Екатерина разгневалась на Габриэльшу, но не ради её коварного поступка с Перфильичем, а потому, что эта певица, перезаключая контракт на следующий театральный сезон, заломила с дирекции неслыханную годовую плату в десять тысяч пятьсот рублей, тогда как на содержание всей оперы отпускалось двором всего семнадцать тысяч в год.
Екатерина улыбнулась смеющемуся графу Строганову и, повернувшись к Елагину, спросила его:
— Послушайте, Иван Перфильич, а верно ли, будто бы когда вы сказали Габриэльше, что-де в России столь огромное жалованье только фельдмаршалы получают, Габриэльша будто бы тебе ответила: «Ну так пусть ваши фельдмаршалы и в опере поют». Правда сие или вымысел?
Да, это была правда. Но Елагин с деланным возмущением, пристукнув тростью об пол, не задумываясь, возразил:
— Это, мадам, злостная ахинея, чушь, анекдот досужих сплетников.

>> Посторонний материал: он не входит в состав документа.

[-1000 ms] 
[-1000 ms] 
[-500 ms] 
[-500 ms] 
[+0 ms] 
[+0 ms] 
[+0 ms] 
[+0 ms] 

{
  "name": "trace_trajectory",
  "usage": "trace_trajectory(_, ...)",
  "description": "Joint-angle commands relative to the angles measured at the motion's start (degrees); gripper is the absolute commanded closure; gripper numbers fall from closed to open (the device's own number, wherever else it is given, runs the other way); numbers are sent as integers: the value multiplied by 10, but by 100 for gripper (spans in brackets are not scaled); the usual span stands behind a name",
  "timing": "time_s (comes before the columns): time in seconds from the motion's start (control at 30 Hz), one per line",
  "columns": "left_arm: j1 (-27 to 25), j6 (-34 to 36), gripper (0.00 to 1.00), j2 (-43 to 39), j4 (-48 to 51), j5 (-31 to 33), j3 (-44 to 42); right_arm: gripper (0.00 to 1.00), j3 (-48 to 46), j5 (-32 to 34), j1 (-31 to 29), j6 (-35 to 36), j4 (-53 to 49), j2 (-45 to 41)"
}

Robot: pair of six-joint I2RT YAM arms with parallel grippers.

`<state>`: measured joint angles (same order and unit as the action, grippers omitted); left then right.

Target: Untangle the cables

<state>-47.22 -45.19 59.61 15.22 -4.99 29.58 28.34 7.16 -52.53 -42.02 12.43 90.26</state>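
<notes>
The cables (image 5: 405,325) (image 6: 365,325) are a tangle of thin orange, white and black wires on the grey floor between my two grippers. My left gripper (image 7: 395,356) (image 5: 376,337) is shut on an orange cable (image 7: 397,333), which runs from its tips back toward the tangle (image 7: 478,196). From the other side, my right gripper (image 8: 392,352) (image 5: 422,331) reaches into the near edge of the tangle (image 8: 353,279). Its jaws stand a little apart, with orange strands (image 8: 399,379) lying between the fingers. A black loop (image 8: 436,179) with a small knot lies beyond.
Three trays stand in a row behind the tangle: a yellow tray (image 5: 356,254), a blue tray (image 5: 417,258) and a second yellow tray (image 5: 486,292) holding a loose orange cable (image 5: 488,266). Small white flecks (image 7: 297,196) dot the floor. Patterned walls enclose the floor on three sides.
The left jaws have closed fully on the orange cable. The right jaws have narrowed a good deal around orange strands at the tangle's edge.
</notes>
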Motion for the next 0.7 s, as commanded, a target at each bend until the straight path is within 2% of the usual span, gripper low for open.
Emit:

Екатерина, сразу подметив, что он, щадя Габриэльшу, врет, смущенно отвернулась от него.
Елагин собрался уходить, ссылаясь на появившуюся боль в ноге.
Екатерина резко встряхнула лежавший на столе звонок. Мигом, как из-под земли, явились два изящно одетых молоденьких пажа и фрейлина.
— Проводите его высокопревосходительство до кареты, — приказала императрица.